Hs = Hr1 intersection Hr2

Bs = {ts : (exists tr1 and tr1 ∈ Br1 and ts ⊆ tr1) or (exists tr2 and tr2 ∈ Br2 and ts ⊆ tr2) }

The condition on headings `Hr1, Hr2` is the same as Appendix A's condition on headings for `<AND>, <OR>` aka 'join-compatible'.
The `⊆`  condition on the tuples in the bodies is taking advantage of Appendix A/TTM defining tuples as sets. This makes the definition domain-independent, like Codd's `UNION`, unlike `<OR>`.

Tutorial D's `UNION` equivalent to Codd's `UNION` is `InnerUnion` specialized for operands of the same heading -- same as how Appendix A handles `UNION` using `<OR>`.

`InnerUnion` is equivalent to SQL `UNION CORRESPONDING` or ISBL `UNION`.

`InnerUnion` can be defined equationally in terms of `NatJoin`, so is (arguably/controversially) not 'basic' but derived.
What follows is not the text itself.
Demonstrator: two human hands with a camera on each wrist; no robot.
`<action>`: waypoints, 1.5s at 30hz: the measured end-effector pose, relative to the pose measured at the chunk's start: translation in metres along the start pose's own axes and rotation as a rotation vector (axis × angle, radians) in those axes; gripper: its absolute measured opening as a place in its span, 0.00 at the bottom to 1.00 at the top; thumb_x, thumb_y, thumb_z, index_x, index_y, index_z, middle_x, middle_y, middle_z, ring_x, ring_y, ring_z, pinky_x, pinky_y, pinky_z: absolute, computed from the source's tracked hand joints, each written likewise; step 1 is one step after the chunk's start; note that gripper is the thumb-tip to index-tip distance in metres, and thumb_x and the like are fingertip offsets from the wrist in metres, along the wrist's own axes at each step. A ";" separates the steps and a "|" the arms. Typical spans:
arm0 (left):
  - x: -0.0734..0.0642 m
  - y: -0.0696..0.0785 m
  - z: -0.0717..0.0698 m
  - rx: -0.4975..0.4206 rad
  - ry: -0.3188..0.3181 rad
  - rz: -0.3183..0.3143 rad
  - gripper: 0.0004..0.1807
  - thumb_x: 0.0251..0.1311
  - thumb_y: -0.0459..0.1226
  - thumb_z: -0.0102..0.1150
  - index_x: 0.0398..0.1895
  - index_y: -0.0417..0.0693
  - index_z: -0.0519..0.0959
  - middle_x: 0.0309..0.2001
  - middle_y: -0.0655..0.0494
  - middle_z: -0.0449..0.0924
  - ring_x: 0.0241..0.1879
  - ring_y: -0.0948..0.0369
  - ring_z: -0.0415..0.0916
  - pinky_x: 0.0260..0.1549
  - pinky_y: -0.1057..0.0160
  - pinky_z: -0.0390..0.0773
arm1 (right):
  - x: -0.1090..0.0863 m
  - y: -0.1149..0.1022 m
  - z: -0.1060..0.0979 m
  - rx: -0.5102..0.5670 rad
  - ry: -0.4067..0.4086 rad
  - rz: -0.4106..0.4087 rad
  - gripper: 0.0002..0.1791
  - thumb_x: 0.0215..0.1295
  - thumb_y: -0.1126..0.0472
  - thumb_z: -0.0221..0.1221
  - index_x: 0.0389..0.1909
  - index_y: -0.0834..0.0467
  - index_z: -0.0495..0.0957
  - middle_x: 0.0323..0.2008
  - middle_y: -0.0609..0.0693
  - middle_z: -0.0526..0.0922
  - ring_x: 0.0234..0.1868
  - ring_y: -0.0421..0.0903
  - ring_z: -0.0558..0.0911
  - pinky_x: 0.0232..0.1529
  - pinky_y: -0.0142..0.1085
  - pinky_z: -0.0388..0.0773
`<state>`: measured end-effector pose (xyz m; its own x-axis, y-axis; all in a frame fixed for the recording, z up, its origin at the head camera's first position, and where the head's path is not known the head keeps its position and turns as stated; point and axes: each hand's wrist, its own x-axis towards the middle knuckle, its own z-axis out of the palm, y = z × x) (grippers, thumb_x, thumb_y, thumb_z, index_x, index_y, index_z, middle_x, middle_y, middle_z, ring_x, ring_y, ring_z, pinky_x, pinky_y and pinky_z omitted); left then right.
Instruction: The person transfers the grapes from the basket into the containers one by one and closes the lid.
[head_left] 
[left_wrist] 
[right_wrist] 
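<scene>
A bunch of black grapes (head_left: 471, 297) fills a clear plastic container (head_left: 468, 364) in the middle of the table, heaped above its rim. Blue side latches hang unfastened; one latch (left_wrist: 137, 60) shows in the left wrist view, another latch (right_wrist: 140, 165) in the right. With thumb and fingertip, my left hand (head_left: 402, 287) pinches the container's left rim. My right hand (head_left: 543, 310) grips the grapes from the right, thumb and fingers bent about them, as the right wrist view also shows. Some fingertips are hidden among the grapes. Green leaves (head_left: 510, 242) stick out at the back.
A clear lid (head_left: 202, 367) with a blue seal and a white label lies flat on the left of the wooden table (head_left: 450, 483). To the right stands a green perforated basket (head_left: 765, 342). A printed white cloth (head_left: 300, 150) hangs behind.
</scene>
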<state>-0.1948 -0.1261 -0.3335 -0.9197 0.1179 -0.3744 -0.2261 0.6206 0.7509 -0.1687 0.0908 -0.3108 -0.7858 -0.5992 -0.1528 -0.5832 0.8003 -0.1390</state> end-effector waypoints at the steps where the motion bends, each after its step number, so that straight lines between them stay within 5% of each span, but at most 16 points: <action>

• `DUM` aka `R00` is defined as per Appendix A/TTM: the relation with empty heading, empty body: `REL{} {}`.
• For projection, note that the Tropashko approach uses only relation values, there's no separate mathematical 'sort' of attribute names or attribute-comma-list. So
• `r1 project r2 =df r1 InnerUnion (r2 NatJoin R00)` -- so a derived operator.
• Note that `r2` is unrestricted apart from needing to be join-compatible so might have attributes that don't appear in `r1` -- or indeed its heading might be disjoint from `r1`, in which case the `project` = `r1 InnerUnion R00`.
• For  semijoin
• `r1 MATCHING r2 =df (r1 NatJoin r2) InnerUnion (r1 NatJoin R00)` -- so a derived operator.
• For anti(semi)join, `NOTMATCHING` behaves as per Appendix A. It is the solution to the simultaneous equations  --  so  a derived operator.
• `(r1 NOTMATCHING r2) InnerUnion (r1 NatJoin r2) = r1`
• `(r1 NOTMATCHING r2) NatJoin (r1 NatJoin r2) = r1 NatJoin r2 NatJoin R00`
• Also: `r1 MATCHING r2 = r1 NOTMATCHING (r1 NOTMATCHING r2)` -- generalised from McGoveran & Date 1994
• For restriction/`WHERE`, use relcons with `NatJoin` -- same approach as Appendix A.
• For `EXTEND`, use relcons with `NatJoin` -- same approach as Appendix A.
• For `RENAME`, dispense with it using relcons with `COMPOSE` -- same approach as Appendix A. And I am dubious about that approach; but it's no worse than Appendix A.
• `r1 COMPOSE r2 =df (r1 NatJoin r2) REMOVE (r1 InnerUnion r2)` -- so a derived operator; not a "macro" operator -- whatever Appendix A's scare quotes are trying to convey.
• `r1 REMOVE r2` is `r1` projected on the attributes not in common with `r2`. Note that `r2` is unrestricted apart from needing to be join-compatible so might have attributes that don't appear in `r1` -- or indeed its heading might be disjoint from `r1`, in which case the `REMOVE` is a no-op. Defined equationally, compare the definition for `NOTMATCHING` -- so a derived operator:
• `r1 NatJoin (r1 REMOVE r2) = r1`
• `r1 InnerUnion (r1 REMOVE r2) = r1 REMOVE r2`
• `(r1 REMOVE r2) InnerUnion r2 = r1 InnerUnion R00`
• `r1 project r2 = r1 REMOVE (r1 REMOVE r2)`
• (We believe these equations sufficient to define `REMOVE` uniquely -- just as soon as we can equationally define `R00` uniquely.)
• Or if you've been following along the thread on complements and pseudocomplements, `r1 REMOVE r2 = r1 InnerUnion hComp(r2)`, in which `hComp( )` is the (unique) relative complement of `r2 NatJoin R00` within the convex sublattice bounded by the interval `[R10, R00]`. (Where `R10` is lattice bottom aka `Dumpty`.)
• For `<NOT>`, Clayden's Tropashko system does not include it -- preferring `NOTMATCHING` instead. (Note that `NOTMATCHING` is a generalisation of Codd 1972's `MINUS` and Appendix A requires `<NOT>` to appear only within a conjunction in the surface expression, which amounts to `NOTMATCHING`.)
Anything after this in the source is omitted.